:: How to complete this task ::
Only the lines below from the one containing "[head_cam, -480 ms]" to the one containing "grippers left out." should be repeated, both included and unchanged.

:: Recorded information ::
^^^^

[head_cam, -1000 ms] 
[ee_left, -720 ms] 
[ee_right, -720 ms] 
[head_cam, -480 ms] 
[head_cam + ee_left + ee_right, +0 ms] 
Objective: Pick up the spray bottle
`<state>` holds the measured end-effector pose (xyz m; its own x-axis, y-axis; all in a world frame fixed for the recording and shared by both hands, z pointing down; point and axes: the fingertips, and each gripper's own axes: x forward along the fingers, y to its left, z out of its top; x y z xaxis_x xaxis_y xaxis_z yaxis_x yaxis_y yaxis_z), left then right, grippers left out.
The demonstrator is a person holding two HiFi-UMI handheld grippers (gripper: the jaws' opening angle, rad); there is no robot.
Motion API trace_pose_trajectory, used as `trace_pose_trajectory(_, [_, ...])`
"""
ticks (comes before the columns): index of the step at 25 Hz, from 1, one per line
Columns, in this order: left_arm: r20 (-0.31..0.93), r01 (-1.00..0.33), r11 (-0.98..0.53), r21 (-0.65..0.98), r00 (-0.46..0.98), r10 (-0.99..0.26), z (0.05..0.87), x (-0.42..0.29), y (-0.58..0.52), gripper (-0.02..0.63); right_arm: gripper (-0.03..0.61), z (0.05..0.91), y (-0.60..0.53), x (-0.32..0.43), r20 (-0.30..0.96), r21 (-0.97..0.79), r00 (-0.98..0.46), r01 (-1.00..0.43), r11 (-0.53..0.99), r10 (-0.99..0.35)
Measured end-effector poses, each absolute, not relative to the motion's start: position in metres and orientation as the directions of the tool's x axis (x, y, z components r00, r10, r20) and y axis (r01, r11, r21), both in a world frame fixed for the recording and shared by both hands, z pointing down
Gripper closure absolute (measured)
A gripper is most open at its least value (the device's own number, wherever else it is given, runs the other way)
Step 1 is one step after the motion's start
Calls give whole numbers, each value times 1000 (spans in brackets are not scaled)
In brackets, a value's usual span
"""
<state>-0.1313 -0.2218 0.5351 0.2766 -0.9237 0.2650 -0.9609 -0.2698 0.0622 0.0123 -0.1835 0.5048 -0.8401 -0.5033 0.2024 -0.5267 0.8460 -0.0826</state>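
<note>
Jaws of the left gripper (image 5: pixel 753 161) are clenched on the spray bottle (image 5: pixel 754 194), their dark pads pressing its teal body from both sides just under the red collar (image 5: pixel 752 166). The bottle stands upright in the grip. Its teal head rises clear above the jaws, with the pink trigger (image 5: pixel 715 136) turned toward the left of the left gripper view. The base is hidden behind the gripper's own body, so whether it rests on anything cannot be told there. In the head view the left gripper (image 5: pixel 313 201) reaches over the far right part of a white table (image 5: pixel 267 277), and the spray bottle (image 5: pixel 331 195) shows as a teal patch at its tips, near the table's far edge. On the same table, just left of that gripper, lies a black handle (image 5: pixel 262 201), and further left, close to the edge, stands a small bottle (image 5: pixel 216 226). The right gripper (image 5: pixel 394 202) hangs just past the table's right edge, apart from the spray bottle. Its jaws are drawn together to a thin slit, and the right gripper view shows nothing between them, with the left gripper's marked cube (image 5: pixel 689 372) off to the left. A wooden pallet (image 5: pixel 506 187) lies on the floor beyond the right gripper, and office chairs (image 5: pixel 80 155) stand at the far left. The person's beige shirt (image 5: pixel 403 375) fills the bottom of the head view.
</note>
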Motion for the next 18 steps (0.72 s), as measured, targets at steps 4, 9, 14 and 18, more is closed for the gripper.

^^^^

:: Answer to this problem ::
[head_cam, -480 ms] 
[head_cam + ee_left + ee_right, +0 ms] 
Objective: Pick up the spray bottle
`<state>` holds the measured end-effector pose (xyz m; its own x-axis, y-axis; all in a world frame fixed for the recording and shared by both hands, z pointing down; point and axes: the fingertips, and each gripper's own axes: x forward along the fingers, y to its left, z out of its top; x y z xaxis_x xaxis_y xaxis_z yaxis_x yaxis_y yaxis_z), left then right, grippers left out.

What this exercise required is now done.